Let’s face it: we need to deal with the cancer of corruption. Let me emphasise that the Bank Group will not tolerate corruption in the programmes which we support and we are taking steps to ensure that our own activities continue to meet the highest standards of probity.
Jim Wolfensohn Former President of World Bank

Needless to say, mainstreaming this into World Bank operating processes was not going to be easy. At that time only the US within the OECD had legislation which criminalised foreign bribery by its nationals, and most countries even allowed bribes to be tax deductible as business expenditure.

Although this was about to change as a result of the OECD Anti Bribery Convention (also signed in 1997) there was no clear path by which the World Bank could bring a legal action against a contractor who was found to have behaved corruptly. Even the otherwise rather strict Procurement Guidelines applicable to World Bank projects referred to “binding local court verdicts” as condition of World Bank remedies.

Wolfensohn established Task Forces for various sectors, including TI staff, to introduce the new anti-corruption policy. For instance, he supported a new recommendation of TI by which the World Bank would blacklist any contractors who could be found guilty of behaving corruptly and ‘debar’ them from future projects. Though it took some years to be effective by 2003, in a landmark case, it was sufficiently robust for the major Canadian engineering company, Acres, to be black listed for corruption on the Lesotho Highlands Water Project. The mechanism is alive today and is vested in the Integrity Vice-Presidency, which in 2020 blacklisted forty six companies and reviewed several hundred cases.

This was more than a new process specific to the World Bank. By the end of Wolfensohn’s term other key development finance institutions – the Asian Development Bank, the EBRD, the IADB and the AfDB – had not only agreed to institute a similar mechanism but also to de-bar any company on a fellow agency’s list. This process of ‘cross debarment’ was a breakthrough and has certainly contributed to an improvement in corporate behaviour in projects funded by these and other development agencies.

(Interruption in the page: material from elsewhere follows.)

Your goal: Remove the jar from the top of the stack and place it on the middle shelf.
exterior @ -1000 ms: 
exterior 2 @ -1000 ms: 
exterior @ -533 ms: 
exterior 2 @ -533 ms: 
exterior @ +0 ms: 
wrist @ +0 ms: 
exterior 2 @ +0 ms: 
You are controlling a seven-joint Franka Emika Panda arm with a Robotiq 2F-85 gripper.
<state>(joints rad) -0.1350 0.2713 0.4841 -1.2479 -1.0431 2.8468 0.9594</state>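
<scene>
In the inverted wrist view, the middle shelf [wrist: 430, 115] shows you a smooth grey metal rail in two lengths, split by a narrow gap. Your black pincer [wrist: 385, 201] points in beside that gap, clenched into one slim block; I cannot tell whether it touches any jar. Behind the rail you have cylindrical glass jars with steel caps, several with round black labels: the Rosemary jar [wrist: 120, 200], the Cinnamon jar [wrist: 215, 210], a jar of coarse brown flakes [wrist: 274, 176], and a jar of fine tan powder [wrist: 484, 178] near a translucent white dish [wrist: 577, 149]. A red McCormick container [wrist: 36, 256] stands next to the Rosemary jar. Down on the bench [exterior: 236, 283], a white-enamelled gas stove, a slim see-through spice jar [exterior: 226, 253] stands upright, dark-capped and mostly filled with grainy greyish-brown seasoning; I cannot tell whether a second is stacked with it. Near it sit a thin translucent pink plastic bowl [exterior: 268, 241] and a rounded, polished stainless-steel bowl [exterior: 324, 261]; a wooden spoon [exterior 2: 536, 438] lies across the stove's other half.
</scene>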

Meanwhile anti-corruption provisions were written into all World Bank projects and the governments who were implementing projects were held to a much higher standard than in previous years. Wolfensohn’s support for the issue extended to the work of the Bank’s Economic Development Institute – later the World Bank Institute – which embarked on a series of analyses of corruption as an impediment to development around the world. In a short time its work gave the Bank a key place amongst the best informed analysts of corruption, pioneering the phrase ‘state capture’ which has passed into common usage.

Finally, Wolfensohn’s Bank played an important role in developing in 2000 the UN Global Compact which eventually embraced the tenth Principle on fighting corruption. His commitment to this cause shows just how crucially important international collaboration is to the fight against corruption, and that a weakening of that level of collaboration would be fatal.

Transparency International has every reason to honour the memory of this great man.